Comparative example 1:
a method for treating immobilized enzyme by using strengthening liquid without adding small molecule mineralizing reagent comprises the following steps:
(1) adsorbing 0.3mg of free lipase onto 1mg of solid-phase porous aminated resin (purchased from New science and technology materials Co., Ltd., product number: LXTE-705) to obtain an immobilized enzyme;
(2) 100mM acetic acid-sodium acetate buffer solution with pH of 3.9 is added into immobilized enzyme according to the volume ratio of 1000:1 (buffer solution: immobilized enzyme) for co-incubation for 24h under reversed oscillation at 4 ℃, and then the immobilized enzyme treated by the strengthening solution without adding small molecule mineralization reagent is obtained by centrifugal washing with acetic acid-sodium acetate buffer solution with pH of 5.0 and concentration of 50 mM.
Comparative example 2:
a method for treating immobilized enzyme with strengthening liquid without co-incubation process comprises the following steps:
(1) adsorbing 0.3mg of free lipase onto 1mg of solid-phase porous aminated resin (purchased from New science and technology materials Co., Ltd., product number: LXTE-705) to obtain an immobilized enzyme;
(2) a100 mM acetic acid-sodium acetate buffer solution containing 10mM tetraethyl orthosilicate (TEOS) and having a pH of 3.9 was used as a strengthening solution, an immobilized enzyme was added to the strengthening solution at a volume ratio of 1000:1 (strengthening solution: immobilized enzyme), mixing was performed at 4 ℃ with vortex oscillation, and after uniform mixing, centrifugal washing was immediately performed using an acetic acid-sodium acetate buffer solution having a pH of 5.0 and a concentration of 50mM to obtain an immobilized enzyme treated with the strengthening solution without a co-incubation process.
Comparative example 3:
a method for treating immobilized enzyme by using strengthening liquid without washing to remove small molecule mineralizing reagent comprises the following steps:
(1) adsorbing 0.3mg of free glucose oxidase onto 1mg of solid phase porous aminated resin (purchased from New science and technology materials Co., Ltd., product number: LXTE-705) to obtain immobilized enzyme;
(2) taking 100mM acetic acid-sodium acetate buffer solution with pH of 3.9 and containing 10mM tetraethyl orthosilicate (TEOS) as strengthening solution, adding the strengthening solution into immobilized enzyme according to the volume ratio of 1000:1 (strengthening solution: immobilized enzyme) for co-incubation for 24h under reverse oscillation at 4 ℃, and directly recovering the immobilized enzyme treated by the strengthening solution without washing and removing the small molecular mineralization reagent without washing the buffer solution.
Comparative example 4:
a method for treating an immobilized enzyme with a strengthening liquid without using a porous solid phase carrier, comprising the steps of:
(1) 0.2mg of free glucose oxidase was adsorbed to 1mg of NH prepared in example 12-MIL-101(Fe) to obtain an immobilized enzyme;
(2) taking 100mM acetic acid-sodium acetate buffer solution containing 10mM tetraethyl orthosilicate (TEOS) and having a pH value of 3.9 as strengthening solution, adding the strengthening solution into the immobilized enzyme according to the volume ratio of 1000:1 (strengthening solution: immobilized enzyme) for co-incubation for 24h under reverse oscillation at 4 ℃, and then centrifugally washing by using 50mM acetic acid-sodium acetate buffer solution with a pH value of 5.0 to obtain the immobilized enzyme treated by the strengthening solution without using a porous solid phase carrier.

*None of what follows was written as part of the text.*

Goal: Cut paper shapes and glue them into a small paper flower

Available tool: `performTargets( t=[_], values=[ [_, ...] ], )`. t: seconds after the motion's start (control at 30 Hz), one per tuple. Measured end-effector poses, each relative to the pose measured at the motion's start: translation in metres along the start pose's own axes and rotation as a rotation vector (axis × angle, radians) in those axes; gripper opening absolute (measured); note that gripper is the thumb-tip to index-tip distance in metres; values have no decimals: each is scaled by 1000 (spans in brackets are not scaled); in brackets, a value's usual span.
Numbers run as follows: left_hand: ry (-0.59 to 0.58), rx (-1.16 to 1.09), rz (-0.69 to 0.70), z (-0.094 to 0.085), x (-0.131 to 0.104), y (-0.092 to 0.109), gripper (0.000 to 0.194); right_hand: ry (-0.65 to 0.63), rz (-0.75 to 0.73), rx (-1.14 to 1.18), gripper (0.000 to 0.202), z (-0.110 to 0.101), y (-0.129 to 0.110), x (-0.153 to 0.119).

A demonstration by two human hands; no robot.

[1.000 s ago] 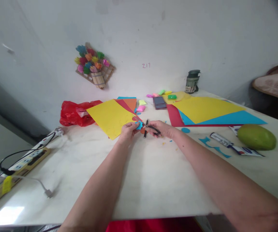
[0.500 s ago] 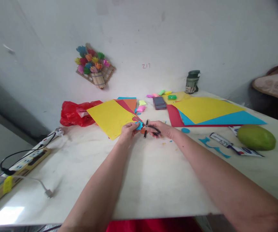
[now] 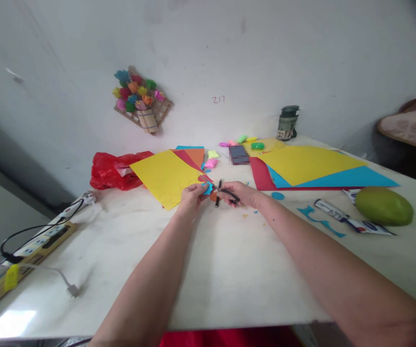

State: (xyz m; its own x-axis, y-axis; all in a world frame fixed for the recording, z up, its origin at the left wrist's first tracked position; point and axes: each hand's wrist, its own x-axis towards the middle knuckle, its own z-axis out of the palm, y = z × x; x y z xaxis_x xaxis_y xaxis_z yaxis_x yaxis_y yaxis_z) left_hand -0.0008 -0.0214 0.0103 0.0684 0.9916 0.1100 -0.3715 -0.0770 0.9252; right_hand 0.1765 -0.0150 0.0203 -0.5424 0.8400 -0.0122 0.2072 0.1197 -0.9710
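Note:
My left hand point(image 3: 192, 195) pinches a small piece of blue paper point(image 3: 208, 188) above the table. In my right hand point(image 3: 239, 193) is a pair of scissors point(image 3: 225, 191) with dark handles, its blades pointing left and touching or crossing the blue piece. Just below the scissors lie a black marker point(image 3: 217, 199) and an orange paper disc point(image 3: 213, 196). A red paper piece point(image 3: 203, 178) sits behind the blades, beside a yellow sheet point(image 3: 166, 176) with faint drawn outlines. To the right of my right hand rests a blue paper disc point(image 3: 277, 195).
Blue scraps point(image 3: 319, 220), glue tubes point(image 3: 367, 226) and a green mango-like fruit point(image 3: 384, 206) lie at the right. Yellow sheets point(image 3: 309, 161) cover blue and red ones. A red plastic bag point(image 3: 108, 173) and a power strip point(image 3: 45, 246) are at the left. A bottle point(image 3: 288, 124) stands behind.
The scissor blades and blue paper have shifted very slightly between the frames. Both hands keep their hold, and the other things stay where they were.

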Motion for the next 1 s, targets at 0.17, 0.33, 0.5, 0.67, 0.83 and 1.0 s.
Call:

And (3) performance testing:
NH prepared as described in example 12-Transmission Electron Microscopy (TEM) analysis of MIL-101(Fe) and porous metal organic framework support, washing with appropriate amount of deionized water for 2-3 times, formulating to appropriate concentration with anhydrous ethanol, dropping the sample on copper mesh, drying thoroughly, observing its morphology with transmission electron microscope (Talos L120C) and taking pictures, the results are shown in fig. 1.
The results show that NH was synthesized2MIL-101(Fe) is regular octahedron, the surface is smooth, and no mesopores exist on the nano particles; NH after etching treatment2MIL-101(Fe) porous metal organic framework support, the surface is rough, and obvious mesoporous structure can be observed.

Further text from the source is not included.